Celebrated film-maker and actor, Rishab Shetty joined for a candid media interaction on the sidelines of the 54th International Film festival of India (IFFI) in Goa today. Representing the vibrant and dynamic Kannada film industry, his widely celebrated feature Kantara, of which he is the director, actor and writer, is one of the three Indian films to make it to this year’s list of 15 exceptional films competing for the prestigious Golden Peacock award at IFFI 54.
Kantara is a 150 minutes long Kannada masterpiece that has taken the audiences and critics by storm ever since its release last year. A spell-binding tribute to culture and folklore, Kantara weaves magic as it portrays the complex and dynamic conflict between man and nature, through the magical medium of dance and emotion.
“The audience connected with Kantara because it is a story rooted in the culture of Bharat,” said Shetty. “The audience took the film to where it is today, truly making it their own,” he further added. Authentic to its core, Kantara gave new expression to the traditional Kola dance and the community that performs it. Rishab said that he has consistently been in touch with the community long after the release of his film. “I belong to this tradition, I believe in this ritual and I worship this God. We took care that we do not hurt anybody’s emotion and made sure that there was no damage to the culture or community,” he elaborated.

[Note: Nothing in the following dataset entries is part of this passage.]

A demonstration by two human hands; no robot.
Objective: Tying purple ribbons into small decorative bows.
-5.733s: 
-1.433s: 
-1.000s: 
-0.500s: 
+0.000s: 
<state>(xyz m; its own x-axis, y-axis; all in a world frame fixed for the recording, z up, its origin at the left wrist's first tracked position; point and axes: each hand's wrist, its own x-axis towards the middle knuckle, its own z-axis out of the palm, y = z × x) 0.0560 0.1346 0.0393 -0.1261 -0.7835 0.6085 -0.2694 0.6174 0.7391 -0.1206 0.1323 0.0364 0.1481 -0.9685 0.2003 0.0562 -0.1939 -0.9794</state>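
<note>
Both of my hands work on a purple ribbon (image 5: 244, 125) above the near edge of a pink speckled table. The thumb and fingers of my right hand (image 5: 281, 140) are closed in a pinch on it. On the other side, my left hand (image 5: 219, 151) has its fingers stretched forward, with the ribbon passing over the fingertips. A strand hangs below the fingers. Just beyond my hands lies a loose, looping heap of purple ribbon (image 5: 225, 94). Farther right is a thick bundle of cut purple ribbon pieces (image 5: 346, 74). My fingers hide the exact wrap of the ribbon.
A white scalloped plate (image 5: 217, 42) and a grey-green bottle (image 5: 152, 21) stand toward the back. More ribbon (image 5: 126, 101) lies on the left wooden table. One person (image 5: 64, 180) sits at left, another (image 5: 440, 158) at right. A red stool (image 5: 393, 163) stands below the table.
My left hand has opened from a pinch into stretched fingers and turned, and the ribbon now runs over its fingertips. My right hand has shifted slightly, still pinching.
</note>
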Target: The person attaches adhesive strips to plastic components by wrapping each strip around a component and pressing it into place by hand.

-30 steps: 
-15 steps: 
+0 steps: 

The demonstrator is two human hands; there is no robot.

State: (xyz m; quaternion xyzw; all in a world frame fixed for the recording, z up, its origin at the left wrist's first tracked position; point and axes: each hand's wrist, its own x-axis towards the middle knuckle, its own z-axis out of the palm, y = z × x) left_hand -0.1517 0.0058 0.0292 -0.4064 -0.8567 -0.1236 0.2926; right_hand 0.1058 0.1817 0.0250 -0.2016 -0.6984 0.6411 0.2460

Crediting the success of Kantara to faith, Shetty said that one must believe in themselves and the work they do, only then can one truly do good work. The actor also added that one must do work for work’s sake and not chase success.
Speaking about Kannada cinema, Rishab Shetty spoke about the OTT challenge where platforms are still apprehensive about Kannada audiences and are not open to Kannada films yet, causing critical losses in the industry. He appealed for greater exposure and reach. “Cinema has given us so much, we must give back to Kannada cinema,” asserted Shetty. He firmly believes that content in Indian cinema today has truly gone global. “At present, there is a revolution underway-good content is widely accepted overcoming the language barriers,” Shetty expressed.
Talking of his connect with IFFI, Rishab Shetty mentioned that it is his second time in the film festival. He shared that film festivals are a space to watch films and learn. Festivals like IFFI almost feel like an extended family to him. He appreciated film festivals and appealed that these platforms must be utilised to give recognition to small films.
Shetty recently announced the much-anticipated prequel to Kantara, theposter for which was released yesterday, explaining that the idea was always of a two-part story. On the question of what is his true love amongst direction, writing and acting, Shetty claimed, “Direction is my first love.” “I rely on life experiences, I am connected to people and try to bring that in my films,” he added.